Lydia Kutzler scite author profile

Activation of toll-like receptors (TLRs) induces the endoplasmic reticulum (ER) Unfolded Protein Response (UPR) to accommodate essential protein translation1,2. However, despite increased p-eIF2α, a TLR-TRIF-dependent pathway assures that the cells avoid CHOP induction, apoptosis, and translational suppression of critical proteins3. Because p-eIF2α decreases the functional interaction of eIF2 with eIF2B, a guanine nucleotide exchange factor (GEF), we explored the hypothesis that TLR-TRIF signaling activates eIF2B-GEF activity to counteract the effects of p-eIF2α. We now show that TLR-TRIF signaling activates eIF2B-GEF through PP2A-mediated Ser-dephosphorylation of the eIF2B ε-subunit.
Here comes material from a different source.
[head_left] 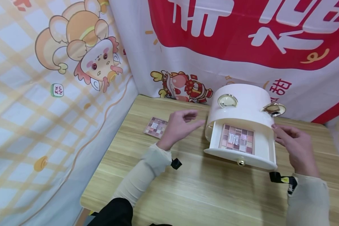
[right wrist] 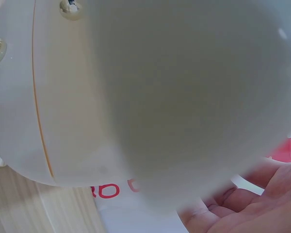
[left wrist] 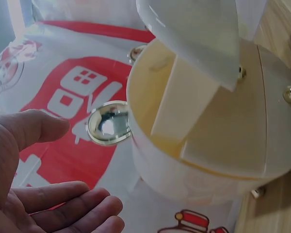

PP2A itself is activated by decreased Src-family-kinase-induced Tyr-phosphorylation of its catalytic subunit. Each of these processes are required for TLR-TRIF-mediated CHOP suppression in ER-stressed cells in vitro and in vivo. Thus, in the setting of prolonged, physiologic ER stress, a unique TLR-TRIF-dependent translational control pathway enables cells to carry out essential protein synthesis and avoid CHOP-induced apoptosis while still benefitting from the protective arms of the UPR.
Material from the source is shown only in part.